▸ Directions for this task:
The output should be all lines of the entries below in which the word "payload" occurs.

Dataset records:

=== Section Start ===

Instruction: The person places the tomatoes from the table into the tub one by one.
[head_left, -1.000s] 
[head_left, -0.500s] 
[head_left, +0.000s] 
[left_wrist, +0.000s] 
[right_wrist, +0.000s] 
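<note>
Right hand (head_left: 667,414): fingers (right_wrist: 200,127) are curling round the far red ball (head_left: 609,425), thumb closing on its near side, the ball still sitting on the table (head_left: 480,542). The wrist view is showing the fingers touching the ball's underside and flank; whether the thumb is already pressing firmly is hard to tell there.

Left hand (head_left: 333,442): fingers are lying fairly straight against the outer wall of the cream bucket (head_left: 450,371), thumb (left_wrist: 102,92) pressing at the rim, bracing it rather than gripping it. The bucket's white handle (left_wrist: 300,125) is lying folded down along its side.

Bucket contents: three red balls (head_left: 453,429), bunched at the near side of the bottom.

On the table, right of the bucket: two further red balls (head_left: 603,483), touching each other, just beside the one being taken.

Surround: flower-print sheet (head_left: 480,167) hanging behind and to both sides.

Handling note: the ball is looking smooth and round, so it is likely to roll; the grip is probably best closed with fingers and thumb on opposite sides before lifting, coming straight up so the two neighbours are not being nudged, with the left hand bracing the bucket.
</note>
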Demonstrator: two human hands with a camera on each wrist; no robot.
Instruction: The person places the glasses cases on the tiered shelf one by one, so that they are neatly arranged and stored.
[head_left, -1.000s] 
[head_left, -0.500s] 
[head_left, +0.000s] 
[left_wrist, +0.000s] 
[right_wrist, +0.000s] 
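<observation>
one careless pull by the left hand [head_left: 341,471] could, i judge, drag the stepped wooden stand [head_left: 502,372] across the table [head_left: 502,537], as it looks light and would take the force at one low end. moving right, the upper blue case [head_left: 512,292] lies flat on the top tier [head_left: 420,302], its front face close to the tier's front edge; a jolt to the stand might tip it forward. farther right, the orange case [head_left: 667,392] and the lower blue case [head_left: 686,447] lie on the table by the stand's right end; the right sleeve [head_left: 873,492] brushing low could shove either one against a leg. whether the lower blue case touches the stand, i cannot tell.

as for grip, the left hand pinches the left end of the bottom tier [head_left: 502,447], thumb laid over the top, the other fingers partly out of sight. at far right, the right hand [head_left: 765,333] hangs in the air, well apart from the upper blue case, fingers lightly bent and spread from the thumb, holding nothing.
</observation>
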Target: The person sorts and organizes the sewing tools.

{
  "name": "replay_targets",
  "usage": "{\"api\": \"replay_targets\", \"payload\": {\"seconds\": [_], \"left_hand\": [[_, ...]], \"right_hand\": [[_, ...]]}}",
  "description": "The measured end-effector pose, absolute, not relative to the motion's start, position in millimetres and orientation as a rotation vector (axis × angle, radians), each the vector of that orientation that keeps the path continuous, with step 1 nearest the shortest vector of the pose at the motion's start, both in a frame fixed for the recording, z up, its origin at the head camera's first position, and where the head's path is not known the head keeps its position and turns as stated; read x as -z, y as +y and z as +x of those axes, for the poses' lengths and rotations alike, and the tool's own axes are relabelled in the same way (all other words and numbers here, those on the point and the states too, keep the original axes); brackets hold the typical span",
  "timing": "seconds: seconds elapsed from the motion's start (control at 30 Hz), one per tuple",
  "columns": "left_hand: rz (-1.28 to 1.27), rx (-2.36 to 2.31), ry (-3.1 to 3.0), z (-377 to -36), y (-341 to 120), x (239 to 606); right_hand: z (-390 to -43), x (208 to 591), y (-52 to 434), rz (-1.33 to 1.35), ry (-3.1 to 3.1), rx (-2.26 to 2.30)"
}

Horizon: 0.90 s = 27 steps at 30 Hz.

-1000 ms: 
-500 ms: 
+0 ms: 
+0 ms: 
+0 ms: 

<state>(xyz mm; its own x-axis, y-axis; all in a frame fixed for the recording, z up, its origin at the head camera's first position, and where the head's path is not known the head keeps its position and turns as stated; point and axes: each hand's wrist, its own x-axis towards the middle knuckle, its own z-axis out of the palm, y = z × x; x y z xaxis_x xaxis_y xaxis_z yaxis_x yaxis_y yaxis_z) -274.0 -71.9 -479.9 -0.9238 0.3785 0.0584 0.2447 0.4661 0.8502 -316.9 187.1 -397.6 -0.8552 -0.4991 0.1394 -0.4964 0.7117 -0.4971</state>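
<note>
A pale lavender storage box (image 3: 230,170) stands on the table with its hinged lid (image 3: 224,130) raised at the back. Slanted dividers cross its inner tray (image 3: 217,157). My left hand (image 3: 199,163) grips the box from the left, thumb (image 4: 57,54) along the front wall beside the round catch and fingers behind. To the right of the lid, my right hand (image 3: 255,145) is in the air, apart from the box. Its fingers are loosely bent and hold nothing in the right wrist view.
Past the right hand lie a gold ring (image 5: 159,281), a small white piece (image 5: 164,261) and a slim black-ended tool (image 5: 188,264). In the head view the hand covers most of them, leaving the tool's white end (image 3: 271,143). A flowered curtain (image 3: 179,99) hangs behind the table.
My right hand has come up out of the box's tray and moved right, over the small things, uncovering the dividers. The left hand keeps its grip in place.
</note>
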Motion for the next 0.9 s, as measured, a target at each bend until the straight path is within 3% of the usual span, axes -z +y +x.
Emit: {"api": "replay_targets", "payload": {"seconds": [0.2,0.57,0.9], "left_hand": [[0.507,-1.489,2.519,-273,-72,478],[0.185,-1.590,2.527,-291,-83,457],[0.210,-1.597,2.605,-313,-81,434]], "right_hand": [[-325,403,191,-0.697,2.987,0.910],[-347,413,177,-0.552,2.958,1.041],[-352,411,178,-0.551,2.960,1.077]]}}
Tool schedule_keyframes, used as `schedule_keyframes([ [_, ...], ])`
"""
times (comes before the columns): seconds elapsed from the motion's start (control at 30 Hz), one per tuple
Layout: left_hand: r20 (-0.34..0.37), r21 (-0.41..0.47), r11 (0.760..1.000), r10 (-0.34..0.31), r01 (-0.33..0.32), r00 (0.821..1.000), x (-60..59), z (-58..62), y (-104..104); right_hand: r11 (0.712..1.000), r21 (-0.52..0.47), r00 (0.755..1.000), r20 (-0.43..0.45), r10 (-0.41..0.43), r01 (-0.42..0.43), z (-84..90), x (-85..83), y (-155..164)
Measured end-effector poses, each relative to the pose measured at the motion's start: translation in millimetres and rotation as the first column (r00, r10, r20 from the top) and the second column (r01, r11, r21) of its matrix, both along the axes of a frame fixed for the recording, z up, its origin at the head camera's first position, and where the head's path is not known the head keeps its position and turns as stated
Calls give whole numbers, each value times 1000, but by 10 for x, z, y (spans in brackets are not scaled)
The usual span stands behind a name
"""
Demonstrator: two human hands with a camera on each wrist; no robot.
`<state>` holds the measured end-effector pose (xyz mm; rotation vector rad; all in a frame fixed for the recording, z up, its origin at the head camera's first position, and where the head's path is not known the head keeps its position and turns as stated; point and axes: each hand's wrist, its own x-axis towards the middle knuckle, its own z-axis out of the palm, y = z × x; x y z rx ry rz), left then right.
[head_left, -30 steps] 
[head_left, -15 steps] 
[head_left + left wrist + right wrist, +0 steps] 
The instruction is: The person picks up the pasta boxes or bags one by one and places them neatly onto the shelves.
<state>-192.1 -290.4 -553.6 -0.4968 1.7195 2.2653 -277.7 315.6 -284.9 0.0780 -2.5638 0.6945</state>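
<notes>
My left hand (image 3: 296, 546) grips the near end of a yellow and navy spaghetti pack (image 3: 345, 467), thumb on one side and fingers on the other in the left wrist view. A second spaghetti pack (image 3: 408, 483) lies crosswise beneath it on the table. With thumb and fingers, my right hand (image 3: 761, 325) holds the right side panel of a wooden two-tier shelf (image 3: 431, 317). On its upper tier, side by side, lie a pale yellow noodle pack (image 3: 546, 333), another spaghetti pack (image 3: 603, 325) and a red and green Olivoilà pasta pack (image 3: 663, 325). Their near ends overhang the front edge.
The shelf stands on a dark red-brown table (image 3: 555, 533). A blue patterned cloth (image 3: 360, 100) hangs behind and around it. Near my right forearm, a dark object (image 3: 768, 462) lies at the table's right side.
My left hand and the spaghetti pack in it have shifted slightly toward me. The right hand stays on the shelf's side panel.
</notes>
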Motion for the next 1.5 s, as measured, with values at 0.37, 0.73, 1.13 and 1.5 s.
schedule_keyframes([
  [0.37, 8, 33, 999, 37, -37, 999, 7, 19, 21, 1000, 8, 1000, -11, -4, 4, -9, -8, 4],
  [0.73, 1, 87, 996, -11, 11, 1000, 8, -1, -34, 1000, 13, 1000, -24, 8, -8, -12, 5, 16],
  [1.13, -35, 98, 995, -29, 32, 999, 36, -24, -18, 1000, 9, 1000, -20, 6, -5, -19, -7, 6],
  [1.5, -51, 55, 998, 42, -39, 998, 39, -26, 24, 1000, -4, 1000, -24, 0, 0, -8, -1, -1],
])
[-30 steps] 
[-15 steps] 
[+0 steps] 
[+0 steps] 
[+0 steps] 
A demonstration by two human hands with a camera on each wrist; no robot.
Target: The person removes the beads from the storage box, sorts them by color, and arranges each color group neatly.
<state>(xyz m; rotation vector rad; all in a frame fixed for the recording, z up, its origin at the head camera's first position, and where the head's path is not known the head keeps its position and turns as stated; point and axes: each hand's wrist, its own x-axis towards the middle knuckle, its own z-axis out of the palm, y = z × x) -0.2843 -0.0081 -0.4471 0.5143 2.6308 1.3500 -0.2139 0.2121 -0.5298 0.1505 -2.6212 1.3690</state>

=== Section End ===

▸ Response to this task:
  "usage": "{\"api\": \"replay_targets\", \"payload\": {\"seconds\": [_], \"left_hand\": [[_, ...]], \"right_hand\": [[_, ...]]}}",
Emit: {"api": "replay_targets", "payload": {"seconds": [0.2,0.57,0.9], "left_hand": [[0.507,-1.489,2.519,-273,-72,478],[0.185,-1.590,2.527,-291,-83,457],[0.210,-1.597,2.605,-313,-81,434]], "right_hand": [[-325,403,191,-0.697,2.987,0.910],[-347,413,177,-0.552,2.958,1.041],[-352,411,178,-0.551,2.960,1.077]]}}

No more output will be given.